Case of the missing suitcase

Case of the missing suitcase

I halted in my tracks. My God! Though it was of the same size and colour, it wasn't mine.

Small or big, an aircraft is an aircraft, a marvellous invention by the Wright brothers that never fails to make me, a seasoned flyer, wonder how it takes off, flies and lands defying the gravitational pull.

In those days, the service from Madras to Madurai was offered by the now defunct NEPC Airlines. Pressed into service was a Fokker Friendship aircraft into which the passengers were packed like Marie biscuits in a Rs 5 economy pack. The air hostesses were lithe and willowy. They had to be, for otherwise they would have had to move sideways along the aisle.

Frequent flyers did not carry baggage to be stored in the cargo hold but gave  the hand baggage to the air hostesses who kept them near the pantry. They were unloaded first and lined up in the tarmac so the passengers could pick them up and walk away in a jiffy.

On that day, rather night, I was the last passenger to deplane. I hurried towards the solitary hand baggage, but halted in my tracks. My God! Though it was of the same size and colour, and looked like mine, it was not mine.

The air hostess got panicky and called the ground staff who was around. “Not yours? Then the passenger who deplaned first must have carried yours. A case of mistaken identity, sir.” His statement sounded like the title of a Sherlock Holmes whodunit.’

He added gravely that he knew the  PAX ( short for passenger in airline lingo) – an honourable minister. “He must be speeding home now, 100 km from Madurai with your baggage.” The air hostess wrung her hands. The ground staff, for good measure, wrung his.

“We will keep this in our custody, sir. The moment the minister sends your baggage tomorrow, we will dispatch it to your hotel. Our apologies, sir. Ministers’ portfolios may change, but their briefcases should not!” he said. Despite my predicament, I smiled, enjoying his witticism. When I reached my hotel, the receptionist told me that my wife had called from Madras agitatedly. Mobile phones were yet to become a part of one’s persona. So I booked an urgent call.

“What had happened to you?” my wife boomed. “A minister’s PA called me. He said his boss had picked up the wrong baggage but realised it only late night. And, you know what? The address sticker you had pasted on it gave him your name and the telephone number.”

I wanted to point out that she should eat the words of wifely criticism of my abundant caution — the sticker affair being one — but I thought the better of it. Since Madurai is the town that never goes to sleep, I had no problem in getting a set of inner wear, a dhoti and toilet kit. I went to sleep.
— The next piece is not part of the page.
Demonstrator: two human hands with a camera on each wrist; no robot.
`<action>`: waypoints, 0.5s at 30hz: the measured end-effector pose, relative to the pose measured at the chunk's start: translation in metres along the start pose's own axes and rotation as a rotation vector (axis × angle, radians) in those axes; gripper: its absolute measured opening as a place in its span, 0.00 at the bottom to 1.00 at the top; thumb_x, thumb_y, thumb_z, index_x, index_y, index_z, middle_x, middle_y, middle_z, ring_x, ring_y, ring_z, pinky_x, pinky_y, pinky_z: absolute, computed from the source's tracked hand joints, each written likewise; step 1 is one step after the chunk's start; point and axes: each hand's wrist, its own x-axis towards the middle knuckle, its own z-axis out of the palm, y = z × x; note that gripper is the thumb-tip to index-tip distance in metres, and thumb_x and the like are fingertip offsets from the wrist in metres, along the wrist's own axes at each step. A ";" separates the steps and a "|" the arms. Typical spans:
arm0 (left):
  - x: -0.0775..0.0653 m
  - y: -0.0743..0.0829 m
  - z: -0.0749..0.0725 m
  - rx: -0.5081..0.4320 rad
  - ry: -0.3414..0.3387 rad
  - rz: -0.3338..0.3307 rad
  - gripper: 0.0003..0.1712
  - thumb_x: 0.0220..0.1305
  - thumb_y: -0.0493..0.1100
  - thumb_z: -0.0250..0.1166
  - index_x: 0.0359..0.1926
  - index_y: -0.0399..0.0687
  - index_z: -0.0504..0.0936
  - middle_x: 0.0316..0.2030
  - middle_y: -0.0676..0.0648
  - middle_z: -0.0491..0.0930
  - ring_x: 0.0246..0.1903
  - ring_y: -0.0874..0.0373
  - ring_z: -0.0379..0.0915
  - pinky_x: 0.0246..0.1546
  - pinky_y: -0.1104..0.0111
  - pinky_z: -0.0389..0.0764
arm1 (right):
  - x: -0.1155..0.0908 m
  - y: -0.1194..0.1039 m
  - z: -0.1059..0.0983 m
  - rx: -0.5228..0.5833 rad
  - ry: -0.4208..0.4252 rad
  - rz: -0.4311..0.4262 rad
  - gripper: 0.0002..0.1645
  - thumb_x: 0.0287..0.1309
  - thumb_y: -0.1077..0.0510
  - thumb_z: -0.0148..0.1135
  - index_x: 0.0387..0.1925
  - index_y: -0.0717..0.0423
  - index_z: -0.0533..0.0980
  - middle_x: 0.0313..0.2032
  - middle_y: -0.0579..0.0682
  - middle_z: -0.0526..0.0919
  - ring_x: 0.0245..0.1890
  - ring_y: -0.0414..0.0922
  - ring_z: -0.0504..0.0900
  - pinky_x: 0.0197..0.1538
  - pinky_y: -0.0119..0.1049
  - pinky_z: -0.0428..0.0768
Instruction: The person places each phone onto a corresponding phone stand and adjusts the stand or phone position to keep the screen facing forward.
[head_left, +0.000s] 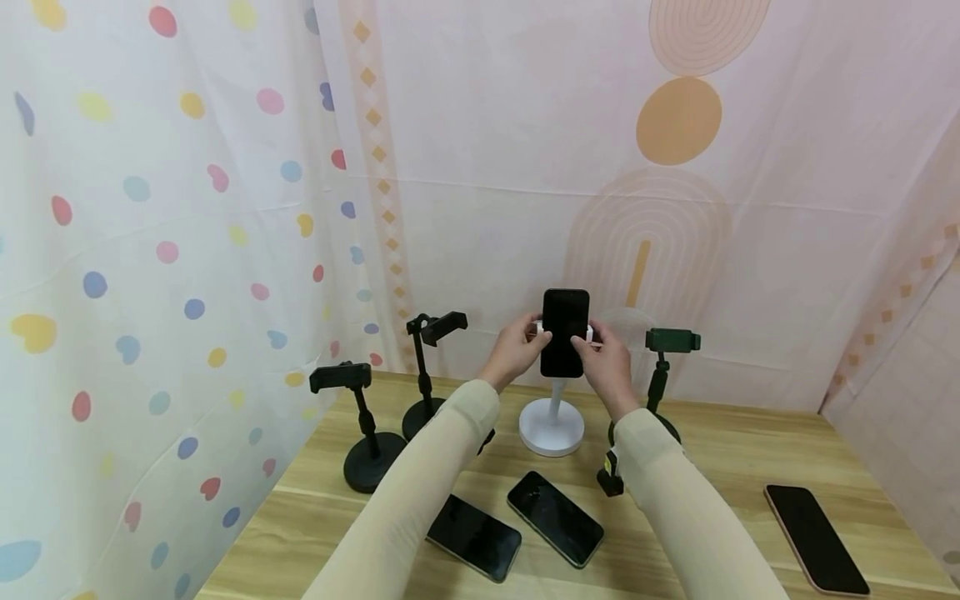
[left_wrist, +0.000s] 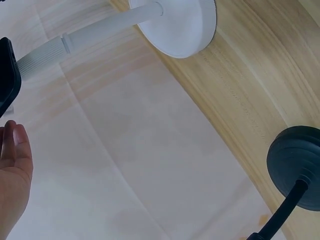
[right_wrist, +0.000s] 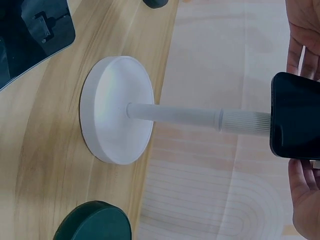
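A black smartphone (head_left: 565, 333) stands upright at the head of a white phone stand (head_left: 551, 427), between the stand's white side clamps. My left hand (head_left: 517, 350) is at the phone's left edge, its thumb on the edge and its fingers by the clamp. From the other side my right hand (head_left: 606, 367) grips the phone, thumb on the dark screen and fingers behind. In the right wrist view, the stand's ribbed stem (right_wrist: 245, 122) runs up behind the phone (right_wrist: 297, 117), which partly hides the fingers of both hands.
Two black phone stands (head_left: 367, 458) (head_left: 423, 408) are to the left, partly behind my left sleeve. A green phone stand (head_left: 672, 340) is behind my right forearm. Two phones (head_left: 480, 537) (head_left: 557, 518) lie in front, another phone (head_left: 816, 537) at right. Behind the table hangs a patterned curtain (head_left: 480, 250).
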 end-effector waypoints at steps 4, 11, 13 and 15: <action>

Next morning, I heard the sounds of a battering ram badgering a castle door. When I opened bleary-eyed, a mustachioed person was standing with my baggage. I thought he would apologise profusely on behalf of the minister. But no way. He scratched his nape, an overt signal that his itching hand has to be adequately greased. I did that grudgingly, though as an ‘hon’ble’ minister, his boss should have been more alert where (ahem!) suitcases were  concerned.